#### WORK TASK:
Each line of the listing below must be retyped as given.

=======

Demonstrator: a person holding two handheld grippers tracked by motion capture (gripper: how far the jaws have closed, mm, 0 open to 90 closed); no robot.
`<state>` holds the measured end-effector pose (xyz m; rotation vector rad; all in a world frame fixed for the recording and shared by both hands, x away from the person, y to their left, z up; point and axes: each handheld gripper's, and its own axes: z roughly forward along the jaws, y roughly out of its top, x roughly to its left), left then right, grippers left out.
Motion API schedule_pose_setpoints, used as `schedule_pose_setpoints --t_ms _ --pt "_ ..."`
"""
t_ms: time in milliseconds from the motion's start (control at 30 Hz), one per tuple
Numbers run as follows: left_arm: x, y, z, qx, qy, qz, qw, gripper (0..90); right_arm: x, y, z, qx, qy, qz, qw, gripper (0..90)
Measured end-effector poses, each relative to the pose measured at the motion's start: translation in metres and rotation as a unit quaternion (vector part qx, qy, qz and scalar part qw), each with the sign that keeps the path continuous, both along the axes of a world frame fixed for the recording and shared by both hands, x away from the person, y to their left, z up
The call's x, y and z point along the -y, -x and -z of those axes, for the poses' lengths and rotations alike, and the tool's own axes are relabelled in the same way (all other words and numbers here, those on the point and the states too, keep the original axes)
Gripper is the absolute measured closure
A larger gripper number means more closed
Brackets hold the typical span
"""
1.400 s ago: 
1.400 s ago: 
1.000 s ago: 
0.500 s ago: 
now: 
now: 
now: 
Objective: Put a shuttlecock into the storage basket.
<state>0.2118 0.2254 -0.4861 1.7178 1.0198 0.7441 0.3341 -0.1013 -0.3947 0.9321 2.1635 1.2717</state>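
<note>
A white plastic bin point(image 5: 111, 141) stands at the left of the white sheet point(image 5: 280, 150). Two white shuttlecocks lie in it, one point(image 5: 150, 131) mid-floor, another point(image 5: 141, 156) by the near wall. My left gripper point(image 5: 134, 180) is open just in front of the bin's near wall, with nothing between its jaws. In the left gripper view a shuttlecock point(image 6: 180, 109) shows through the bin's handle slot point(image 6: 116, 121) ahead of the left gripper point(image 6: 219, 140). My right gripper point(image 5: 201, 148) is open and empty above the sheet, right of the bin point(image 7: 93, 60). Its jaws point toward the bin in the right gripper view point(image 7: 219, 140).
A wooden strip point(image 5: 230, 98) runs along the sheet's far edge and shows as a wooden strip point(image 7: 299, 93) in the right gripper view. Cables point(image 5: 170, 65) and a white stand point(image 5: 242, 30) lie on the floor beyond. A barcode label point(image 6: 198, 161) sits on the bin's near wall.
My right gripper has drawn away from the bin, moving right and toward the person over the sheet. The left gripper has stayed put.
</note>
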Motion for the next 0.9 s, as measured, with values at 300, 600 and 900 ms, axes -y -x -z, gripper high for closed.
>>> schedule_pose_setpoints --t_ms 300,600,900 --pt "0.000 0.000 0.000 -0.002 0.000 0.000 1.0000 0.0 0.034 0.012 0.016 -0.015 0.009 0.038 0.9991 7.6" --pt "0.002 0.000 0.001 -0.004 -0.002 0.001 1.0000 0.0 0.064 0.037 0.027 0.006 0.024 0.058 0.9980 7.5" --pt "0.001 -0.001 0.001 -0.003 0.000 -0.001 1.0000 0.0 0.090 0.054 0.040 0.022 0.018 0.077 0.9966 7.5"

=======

#### REPLY:
Demonstrator: a person holding two handheld grippers tracked by motion capture (gripper: how far the jaws have closed, mm, 0 open to 90 closed); no robot.
`<state>` holds the measured end-effector pose (xyz m; rotation vector rad; all in a world frame fixed for the recording and shared by both hands, x away from the person, y to their left, z up; point and axes: each handheld gripper's, and its own axes: z roughly forward along the jaws, y roughly out of its top, x roughly to its left), left then right, grippers left out.
Motion API schedule_pose_setpoints, used as `schedule_pose_setpoints --t_ms _ --pt "_ ..."`
"""
t_ms: time in milliseconds from the motion's start (control at 30 Hz), one per tuple
Numbers run as follows: left_arm: x, y, z, qx, qy, qz, qw, gripper (0..90); right_arm: x, y, z, qx, qy, qz, qw, gripper (0..90)
Measured end-effector poses, each relative to the pose measured at the motion's start: translation in metres and rotation as a unit quaternion (vector part qx, qy, qz and scalar part qw), each with the sign that keeps the path continuous, both along the axes of a world frame fixed for the recording and shared by both hands, x away from the person, y to their left, z up
The call's x, y and z point along the -y, -x and -z of those axes, for the poses' lengths and rotations alike, and the tool's own axes are relabelled in the same way (all other words and numbers here, those on the point and the states too, keep the original axes)
Gripper is the absolute measured closure
A larger gripper number means more closed
Brackets hold the typical span
"""
1.400 s ago: 
1.400 s ago: 
1.000 s ago: 
0.500 s ago: 
now: 
now: 
now: 
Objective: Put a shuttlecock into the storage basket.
<state>0.2118 0.2254 -0.4861 1.7178 1.0198 0.7441 0.3341 -0.1013 -0.3947 0.9321 2.1635 1.2717</state>
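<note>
A white plastic bin point(image 5: 111, 141) stands at the left of the white sheet point(image 5: 280, 150). Two white shuttlecocks lie in it, one point(image 5: 150, 131) mid-floor, another point(image 5: 141, 156) by the near wall. My left gripper point(image 5: 134, 180) is open just in front of the bin's near wall, with nothing between its jaws. In the left gripper view a shuttlecock point(image 6: 180, 109) shows through the bin's handle slot point(image 6: 116, 121) ahead of the left gripper point(image 6: 219, 140). My right gripper point(image 5: 201, 148) is open and empty above the sheet, right of the bin point(image 7: 93, 60). Its jaws point toward the bin in the right gripper view point(image 7: 219, 140).
A wooden strip point(image 5: 230, 98) runs along the sheet's far edge and shows as a wooden strip point(image 7: 299, 93) in the right gripper view. Cables point(image 5: 170, 65) and a white stand point(image 5: 242, 30) lie on the floor beyond. A barcode label point(image 6: 198, 161) sits on the bin's near wall.
My right gripper has drawn away from the bin, moving right and toward the person over the sheet. The left gripper has stayed put.
</note>
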Motion for the next 0.9 s, as measured, with values at 300, 600 and 900 ms, axes -y -x -z, gripper high for closed.
>>> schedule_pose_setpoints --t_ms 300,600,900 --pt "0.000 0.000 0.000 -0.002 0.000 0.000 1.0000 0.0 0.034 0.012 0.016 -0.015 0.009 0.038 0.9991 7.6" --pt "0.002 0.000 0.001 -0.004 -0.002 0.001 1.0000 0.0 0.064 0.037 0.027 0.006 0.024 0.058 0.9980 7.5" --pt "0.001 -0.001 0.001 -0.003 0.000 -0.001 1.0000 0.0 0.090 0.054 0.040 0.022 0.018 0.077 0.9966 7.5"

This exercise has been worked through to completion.